Spammers come in two flavors: everyday people who think everyone will welcome their message and therefore send junk mail rather than use legitimate advertising methods, and sophisticated rings of criminals who are simply out to steal your money — and take over your computer to increase their stable of “robots” to steal more.
Who is probably not responsible for the junk mail in your inbox: whoever is listed on the “From” line of the message!
Typically, if you reply to the mail to complain, your message will bounce back because the return address has been forged and doesn’t actually exist (or, looking at the “From” address, it’s obvious that it’s fake). They do not care that you’re irritated or angry, since they figure if even .01% of the millions of people they send junk mail to send them money for the advertised product or service, they’re coming out ahead. They literally do not care about the other 99.99% — yet another indication of the quality of the businesses that use spam.
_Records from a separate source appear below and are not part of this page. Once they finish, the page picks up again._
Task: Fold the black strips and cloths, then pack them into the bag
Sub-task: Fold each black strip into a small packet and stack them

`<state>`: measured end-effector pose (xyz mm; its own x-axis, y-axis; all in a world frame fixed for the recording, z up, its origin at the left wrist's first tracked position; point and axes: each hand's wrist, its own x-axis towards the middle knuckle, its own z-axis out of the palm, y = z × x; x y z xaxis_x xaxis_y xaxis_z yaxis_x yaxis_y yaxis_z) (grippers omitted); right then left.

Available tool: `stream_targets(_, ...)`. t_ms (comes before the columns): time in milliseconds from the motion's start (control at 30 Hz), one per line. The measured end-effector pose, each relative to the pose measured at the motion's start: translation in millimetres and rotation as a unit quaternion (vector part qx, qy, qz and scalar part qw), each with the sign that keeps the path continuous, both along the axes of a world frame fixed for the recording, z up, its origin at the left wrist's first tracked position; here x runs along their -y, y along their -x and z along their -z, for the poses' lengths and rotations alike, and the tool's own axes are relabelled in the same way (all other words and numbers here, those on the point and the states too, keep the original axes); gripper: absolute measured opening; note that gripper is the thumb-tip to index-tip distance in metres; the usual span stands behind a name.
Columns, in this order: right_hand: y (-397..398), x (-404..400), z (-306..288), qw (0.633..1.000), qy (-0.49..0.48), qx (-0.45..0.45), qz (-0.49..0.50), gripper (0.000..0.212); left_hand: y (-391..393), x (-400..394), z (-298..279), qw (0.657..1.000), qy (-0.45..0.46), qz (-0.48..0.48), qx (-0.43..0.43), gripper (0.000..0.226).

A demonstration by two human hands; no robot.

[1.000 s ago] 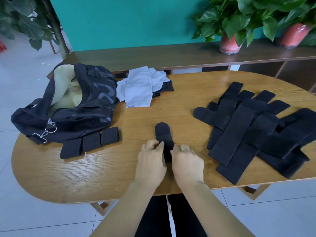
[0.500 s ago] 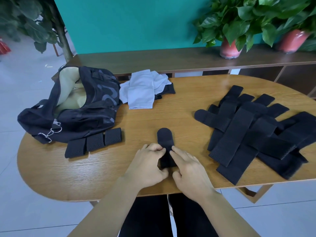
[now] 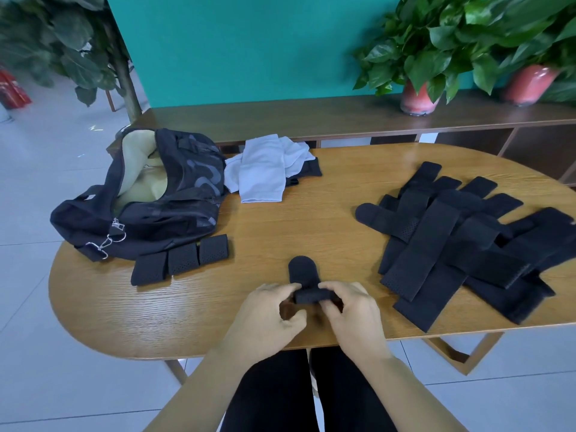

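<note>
One soft, limp black perforated fabric strip [image 3: 304,277] is pinched between the left hand [image 3: 267,319] and right hand [image 3: 353,313]. Its rolled near end is best gripped; springing open seems likely.

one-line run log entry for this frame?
step: folding | left hand: pinching black perforated strip | right hand: pinching same | folded: three by black bag

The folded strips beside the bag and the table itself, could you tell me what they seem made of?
Folded strips: matte black perforated fabric, probably elastic or neoprene, showing rows of tiny holes. Table: wood or wood veneer, with visible grain and a soft sheen.
</note>
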<state>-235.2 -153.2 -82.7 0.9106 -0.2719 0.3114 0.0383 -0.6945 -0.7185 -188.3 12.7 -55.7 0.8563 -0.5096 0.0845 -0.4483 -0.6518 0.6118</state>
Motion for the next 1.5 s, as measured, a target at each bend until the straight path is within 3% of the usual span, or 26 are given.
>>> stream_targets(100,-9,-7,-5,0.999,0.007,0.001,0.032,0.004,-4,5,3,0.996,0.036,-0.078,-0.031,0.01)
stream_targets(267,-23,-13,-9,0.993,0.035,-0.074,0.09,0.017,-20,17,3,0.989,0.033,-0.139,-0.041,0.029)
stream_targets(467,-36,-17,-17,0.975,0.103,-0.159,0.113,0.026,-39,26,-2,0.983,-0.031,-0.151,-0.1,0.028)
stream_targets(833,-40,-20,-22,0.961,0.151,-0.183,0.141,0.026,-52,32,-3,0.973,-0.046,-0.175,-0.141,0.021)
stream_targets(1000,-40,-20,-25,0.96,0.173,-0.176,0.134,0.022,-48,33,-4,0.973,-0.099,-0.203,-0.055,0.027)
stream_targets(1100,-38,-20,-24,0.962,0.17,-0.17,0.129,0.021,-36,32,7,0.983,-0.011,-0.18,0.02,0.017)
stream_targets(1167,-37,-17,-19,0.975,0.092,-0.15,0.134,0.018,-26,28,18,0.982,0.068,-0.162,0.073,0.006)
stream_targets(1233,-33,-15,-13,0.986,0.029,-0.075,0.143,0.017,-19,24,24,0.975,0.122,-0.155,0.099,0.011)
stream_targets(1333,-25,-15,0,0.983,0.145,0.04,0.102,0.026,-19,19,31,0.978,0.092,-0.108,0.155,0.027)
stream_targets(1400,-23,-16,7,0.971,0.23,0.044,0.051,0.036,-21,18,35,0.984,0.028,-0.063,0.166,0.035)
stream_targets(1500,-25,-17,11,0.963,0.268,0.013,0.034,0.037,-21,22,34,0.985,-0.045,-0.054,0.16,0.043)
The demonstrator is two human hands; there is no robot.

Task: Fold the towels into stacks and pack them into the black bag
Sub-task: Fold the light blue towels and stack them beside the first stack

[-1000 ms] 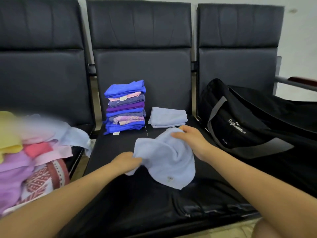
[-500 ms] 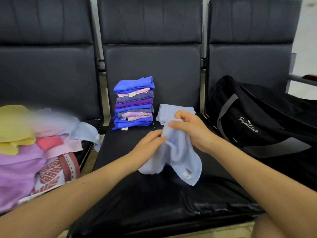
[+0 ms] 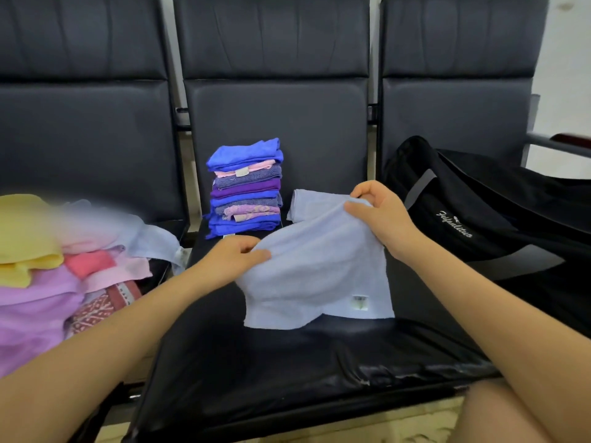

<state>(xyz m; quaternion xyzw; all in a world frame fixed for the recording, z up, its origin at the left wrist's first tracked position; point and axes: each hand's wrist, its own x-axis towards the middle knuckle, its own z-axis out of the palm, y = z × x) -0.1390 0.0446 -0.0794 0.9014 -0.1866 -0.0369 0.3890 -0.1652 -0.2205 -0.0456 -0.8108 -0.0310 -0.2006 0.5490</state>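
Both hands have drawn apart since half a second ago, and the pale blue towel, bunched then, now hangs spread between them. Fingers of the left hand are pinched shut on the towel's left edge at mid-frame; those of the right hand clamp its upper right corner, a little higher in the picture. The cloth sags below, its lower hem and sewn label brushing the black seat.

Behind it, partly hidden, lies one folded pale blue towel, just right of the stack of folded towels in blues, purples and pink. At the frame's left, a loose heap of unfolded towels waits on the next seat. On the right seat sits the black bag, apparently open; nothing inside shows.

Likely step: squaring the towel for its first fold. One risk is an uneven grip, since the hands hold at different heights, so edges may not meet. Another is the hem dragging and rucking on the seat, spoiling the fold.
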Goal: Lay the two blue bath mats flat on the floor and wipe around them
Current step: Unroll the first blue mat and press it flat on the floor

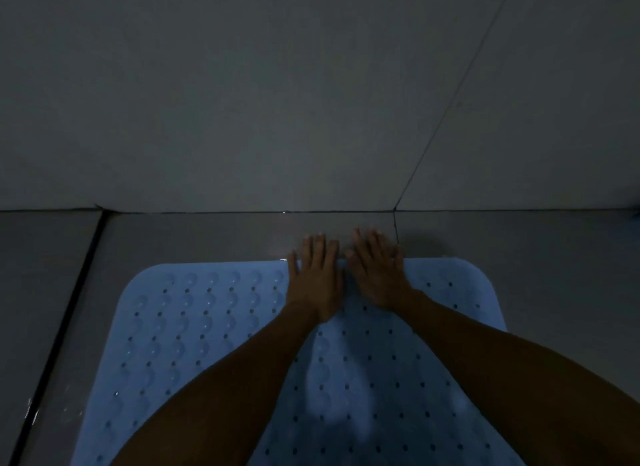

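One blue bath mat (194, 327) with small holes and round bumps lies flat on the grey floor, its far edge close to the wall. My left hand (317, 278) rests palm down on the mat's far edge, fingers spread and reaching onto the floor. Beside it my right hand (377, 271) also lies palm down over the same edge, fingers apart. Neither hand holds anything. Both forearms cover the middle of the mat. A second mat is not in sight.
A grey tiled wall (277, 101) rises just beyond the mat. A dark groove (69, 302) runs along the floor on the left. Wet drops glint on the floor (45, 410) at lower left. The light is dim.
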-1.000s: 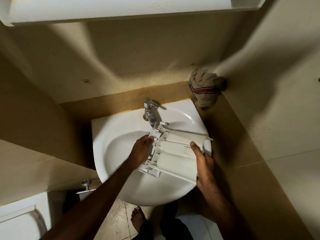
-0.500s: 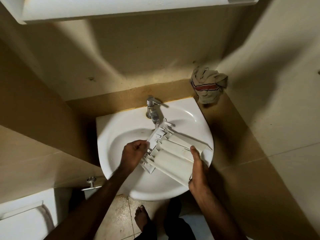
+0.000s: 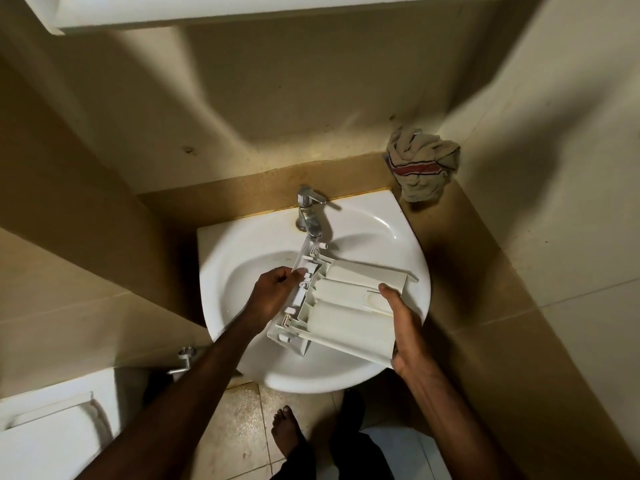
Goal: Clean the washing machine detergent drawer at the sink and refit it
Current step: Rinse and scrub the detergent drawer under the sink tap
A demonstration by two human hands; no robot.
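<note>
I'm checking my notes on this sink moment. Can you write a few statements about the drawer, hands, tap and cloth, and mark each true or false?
1. Both hands hold the detergent drawer over the sink. True.
2. The cloth lies in the basin. False: it sits on the ledge in the corner.
3. The right hand holds the drawer's end. True.
4. The left hand turns the tap. False: its grip is on the drawer.

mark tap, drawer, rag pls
tap (image 3: pixel 309 212): head view, on its chrome body.
detergent drawer (image 3: pixel 349 318): head view, on its underside.
rag (image 3: pixel 423 166): head view, on its red stripe.
</note>
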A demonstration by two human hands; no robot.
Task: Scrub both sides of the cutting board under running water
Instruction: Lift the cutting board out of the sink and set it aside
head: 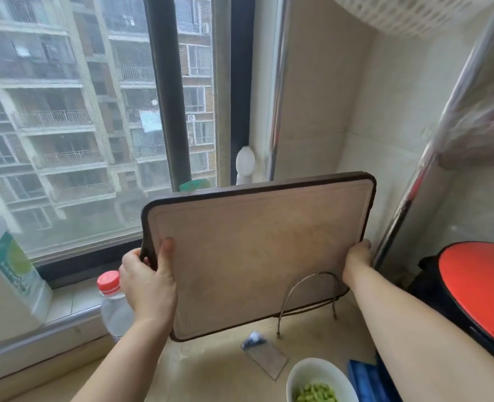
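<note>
Head-worn wide-angle camera, single view. It is looking forward and slightly down from the person's head, facing a window (94, 126) at a kitchen counter's (228, 369) far edge. The cutting board (257, 253) is filling the centre at arm's reach, just right of and below the window. Both forearms are entering from the bottom edge; straight lines are bowing toward the margins.
</note>
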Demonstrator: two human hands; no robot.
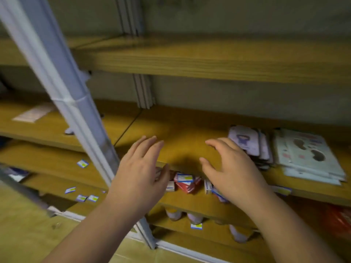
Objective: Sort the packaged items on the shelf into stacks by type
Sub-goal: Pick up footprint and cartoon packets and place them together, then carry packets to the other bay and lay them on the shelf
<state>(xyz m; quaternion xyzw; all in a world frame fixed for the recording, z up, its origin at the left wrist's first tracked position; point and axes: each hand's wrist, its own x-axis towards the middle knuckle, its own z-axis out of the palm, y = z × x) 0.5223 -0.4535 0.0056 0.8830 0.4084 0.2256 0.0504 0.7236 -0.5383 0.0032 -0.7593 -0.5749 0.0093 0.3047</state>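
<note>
Two stacks of flat packaged items sit at the right end of a wooden shelf (pixel 182 133): a pile of lilac packets (pixel 250 143) printed with a purple figure, and just beside it, nearer the right edge, a wider pile of white packets (pixel 311 158) bearing dark oval shapes. Both piles lie fanned and slightly askew, their lower edges close to the shelf's front lip. Over the bare board to their left, a person's left hand (pixel 138 168) and right hand (pixel 226 168) hover with fingers spread and gently bent, holding nothing; the right hand is near the lilac pile, though contact cannot be judged through the blur. On the shelf below, partly hidden behind the hands, lie small red boxes (pixel 187 186) and small white boxes (pixel 171 186) with blue and yellow labels. Lower still stand pale bottles (pixel 195 218) with a price tag (pixel 196 226) at the shelf edge. A white metal upright (pixel 62 88) crosses the view diagonally at left; beyond it, more price tags (pixel 82 163) dot the neighbouring shelves, and a pale flat packet (pixel 34 112) lies alone on the far left board. An orange bag (pixel 338 219) shows at lower right.
</note>
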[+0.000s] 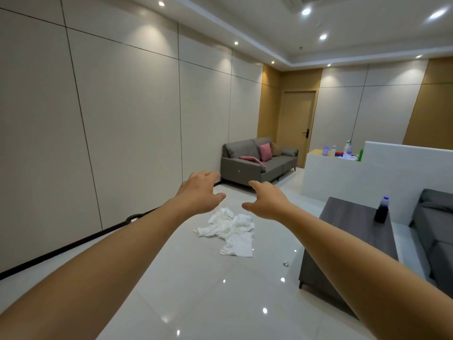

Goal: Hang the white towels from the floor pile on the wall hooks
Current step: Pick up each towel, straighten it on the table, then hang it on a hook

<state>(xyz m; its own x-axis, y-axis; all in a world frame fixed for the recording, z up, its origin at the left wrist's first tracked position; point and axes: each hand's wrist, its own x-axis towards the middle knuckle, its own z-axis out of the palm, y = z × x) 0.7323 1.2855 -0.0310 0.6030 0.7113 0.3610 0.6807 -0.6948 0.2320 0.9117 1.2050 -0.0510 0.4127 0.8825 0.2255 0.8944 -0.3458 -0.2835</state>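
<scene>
Towels (pixel 231 230): white, crumpled pile on the glossy floor (pixel 196 303), centre of view, untouched.
Left hand (pixel 198 192): outstretched, at 11 o'clock from the pile, fingers loosely bent, grasping nothing.
Right hand (pixel 266 201): outstretched, at 1 o'clock from the pile, relaxed, holding nothing.
Table (pixel 355 231): dark, at 3 o'clock from the pile; dark bottle (pixel 381 210) with blue cap upright on it.
Sofa (pixel 259 160): grey, at 12 o'clock, pink cushions.
Wall (pixel 110 123): pale panels at 9 o'clock; a small dark loop, possibly a hook, low down.
</scene>
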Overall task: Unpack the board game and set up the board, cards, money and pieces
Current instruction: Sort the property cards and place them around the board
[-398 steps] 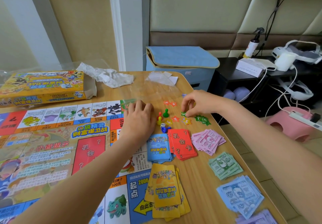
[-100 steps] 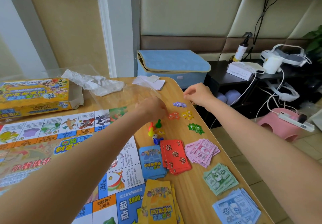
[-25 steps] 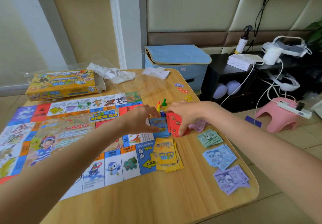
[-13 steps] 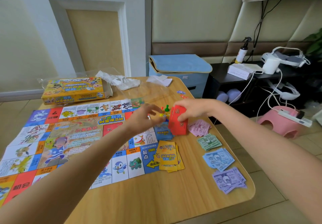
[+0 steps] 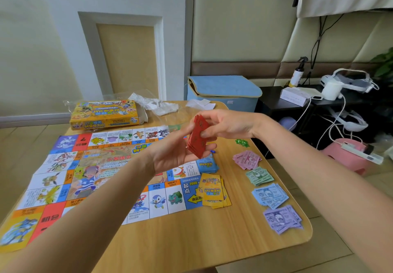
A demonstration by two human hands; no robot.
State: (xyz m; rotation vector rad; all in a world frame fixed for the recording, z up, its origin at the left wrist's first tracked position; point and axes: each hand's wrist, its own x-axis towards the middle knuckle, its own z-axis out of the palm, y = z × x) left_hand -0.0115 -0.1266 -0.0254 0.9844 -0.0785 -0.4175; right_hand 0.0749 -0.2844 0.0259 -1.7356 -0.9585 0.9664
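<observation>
Above the table I hold a stack of red cards (image 5: 196, 138) on edge. My right hand (image 5: 229, 124) pinches its upper end. My left hand (image 5: 170, 155) lies palm up beneath it, and the stack's lower edge rests on its relaxed fingers. The colourful board (image 5: 85, 172) is spread flat across the left of the table. Blue cards (image 5: 207, 164) and yellow cards (image 5: 212, 189) lie at the board's right edge. Pink money (image 5: 246, 159), green money (image 5: 259, 176), blue money (image 5: 270, 194) and purple money (image 5: 282, 218) lie in a row down the right side. The pawns are mostly hidden behind my hands.
The yellow game box (image 5: 106, 113) lies at the far left of the table, with crumpled plastic wrap (image 5: 157, 104) beside it. Green tokens (image 5: 242, 142) sit near the right edge. A blue storage box (image 5: 223, 92) and a pink stool (image 5: 350, 155) stand beyond the table.
My right hand has lifted the red cards off the table and raised them. My left hand has come up under the stack, palm up.
</observation>
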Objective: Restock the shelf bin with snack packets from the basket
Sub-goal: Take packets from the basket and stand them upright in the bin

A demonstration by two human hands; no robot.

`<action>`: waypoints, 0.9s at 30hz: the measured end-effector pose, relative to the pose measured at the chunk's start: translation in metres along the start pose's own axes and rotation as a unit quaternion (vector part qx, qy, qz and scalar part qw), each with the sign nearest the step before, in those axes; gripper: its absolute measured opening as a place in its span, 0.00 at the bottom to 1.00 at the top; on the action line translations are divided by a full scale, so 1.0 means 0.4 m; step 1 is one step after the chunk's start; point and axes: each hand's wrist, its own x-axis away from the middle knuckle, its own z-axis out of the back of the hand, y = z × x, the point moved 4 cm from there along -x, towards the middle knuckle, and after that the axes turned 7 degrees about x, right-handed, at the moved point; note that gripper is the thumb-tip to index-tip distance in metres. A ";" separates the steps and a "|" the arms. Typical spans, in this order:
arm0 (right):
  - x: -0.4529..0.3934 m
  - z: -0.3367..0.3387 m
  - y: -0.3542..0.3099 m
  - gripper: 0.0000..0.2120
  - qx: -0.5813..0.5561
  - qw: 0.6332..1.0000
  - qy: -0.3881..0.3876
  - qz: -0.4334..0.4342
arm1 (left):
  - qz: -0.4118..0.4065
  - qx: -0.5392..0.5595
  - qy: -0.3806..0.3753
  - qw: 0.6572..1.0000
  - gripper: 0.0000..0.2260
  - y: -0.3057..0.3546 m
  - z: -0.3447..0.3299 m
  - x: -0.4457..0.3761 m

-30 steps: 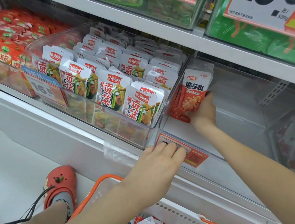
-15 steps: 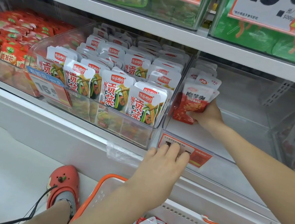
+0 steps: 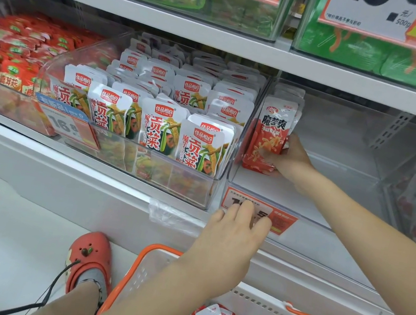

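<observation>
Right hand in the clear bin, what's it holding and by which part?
The right hand holds upright red snack packets by their lower right edge; left hand holds nothing.

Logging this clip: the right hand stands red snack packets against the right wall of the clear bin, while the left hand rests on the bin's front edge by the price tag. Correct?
Not quite. The head view shows the right hand holding the red snack packets against the left wall of the clear bin, not the right. The left hand does rest on the front edge by the price tag.
</observation>
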 end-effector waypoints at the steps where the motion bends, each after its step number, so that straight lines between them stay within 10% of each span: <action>1: -0.002 0.001 0.002 0.28 -0.005 1.000 0.004 0.000 | 0.000 -0.002 0.000 1.000 0.28 0.000 -0.001 0.000; 11: 0.006 0.001 0.007 0.22 -0.026 0.986 -0.148 -0.078 | 0.004 -0.013 -0.012 1.000 0.29 -0.003 -0.003 0.006; 27: -0.011 -0.001 -0.015 0.23 0.031 0.997 0.034 0.057 | 0.000 -0.013 -0.006 1.000 0.31 -0.002 -0.008 0.006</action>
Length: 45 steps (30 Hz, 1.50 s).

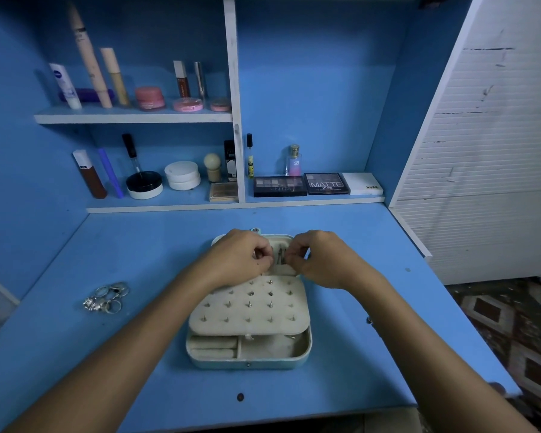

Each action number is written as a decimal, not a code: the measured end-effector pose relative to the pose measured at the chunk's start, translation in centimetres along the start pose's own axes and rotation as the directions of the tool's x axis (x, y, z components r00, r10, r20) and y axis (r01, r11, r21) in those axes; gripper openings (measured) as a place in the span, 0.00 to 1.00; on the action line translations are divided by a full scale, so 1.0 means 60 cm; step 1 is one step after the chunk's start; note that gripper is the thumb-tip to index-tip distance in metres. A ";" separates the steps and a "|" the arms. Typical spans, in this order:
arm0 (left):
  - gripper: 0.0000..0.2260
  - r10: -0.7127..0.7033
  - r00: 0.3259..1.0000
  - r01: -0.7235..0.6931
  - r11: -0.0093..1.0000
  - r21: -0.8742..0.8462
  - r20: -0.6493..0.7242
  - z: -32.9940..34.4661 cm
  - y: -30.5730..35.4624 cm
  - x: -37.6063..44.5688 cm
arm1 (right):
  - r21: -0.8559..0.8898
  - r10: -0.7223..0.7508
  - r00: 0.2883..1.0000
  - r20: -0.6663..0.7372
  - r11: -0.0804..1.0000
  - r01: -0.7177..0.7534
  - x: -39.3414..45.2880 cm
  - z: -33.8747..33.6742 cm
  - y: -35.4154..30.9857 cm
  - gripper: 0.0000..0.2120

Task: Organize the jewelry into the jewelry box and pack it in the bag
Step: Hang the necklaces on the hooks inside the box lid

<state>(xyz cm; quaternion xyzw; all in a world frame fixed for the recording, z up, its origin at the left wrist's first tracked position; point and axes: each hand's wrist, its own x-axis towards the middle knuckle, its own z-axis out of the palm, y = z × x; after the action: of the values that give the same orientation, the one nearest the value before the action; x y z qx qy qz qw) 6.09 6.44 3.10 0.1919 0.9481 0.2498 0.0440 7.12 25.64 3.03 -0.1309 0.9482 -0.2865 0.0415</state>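
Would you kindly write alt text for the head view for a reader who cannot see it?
Both hands, left and right, pinch something small over the far end of an open jewelry box on a blue desk. Rings lie in a pile to its left; cosmetics fill the shelves behind.

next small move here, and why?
Probably finish seating the small piece both hands are working on, then release. The left hand and right hand have curled fingertips meeting at the far end of the open jewelry box; what they pinch is too small to tell. After that, likely reach for the rings, which lie loose on the desk left of the box.
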 end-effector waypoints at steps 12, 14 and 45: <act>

Even worse is when spammers use the address of real people in the “From” line. They are thus forging real addresses, and who gets the bounces and complaints? People that had nothing to do with sending the junk mail. You may have experience with that already.
Thus, do not reply to complain: your message will not go to who sent it, and may go to a completely innocent third party. And even if it does go to the spammer, remember one thing: they do not care that you are angry! All you’ve done is prove your address is good (read: needs more spam!) and that you open your mail, including spams (thus you’re a really good person to send more junk to!)
Thus the #1 Most-Important Thing to Know:
My most important advice, then, is never, ever, ever buy anything from someone who sends you unsolicited advertising by e-mail, even if the product is something you want! Many of these offers are fraudulent, and the advertising method is, by definition, underhanded, especially if the “from” address is forged. Why in the world would you want to give your hard earned money to people who would forge their return address, or make you pay to receive their advertisements that you didn’t even ask for? Way back in 1996 (the same year the Spam Primer got started), the late film critic Roger Ebert urged people not to support spammers by buying their junk in a speech in Boulder, Colorado. His plea is now well known as the “Boulder Pledge”.
But more importantly, consider this: even if it’s not a scam, by buying from a spammer you legitimize spam, and thus add to the problem. If only 1 recipient out of million messages buys from the spammer (and that is approximately the number), and you are one of those buyers, that pretty much makes you responsible for a million more spam messages coming into mailboxes — yours and everyone else’s. Is that what you really want? It is simply not worth it to encourage spammers.
Think of the corollary: If no one bought anything from spammers, they’d stop spamming — it wouldn’t be worth their effort if everyone ignored them. But since a very small percentage does buy, it encourages spammers to continue or even expand their operations, resulting in ever-more spam — just like you’ve seen since you’ve been online. Thus, the major blame for spam is the people who buy from the spammers, making it profitable for the criminals to continue filling your mailbox with garbage.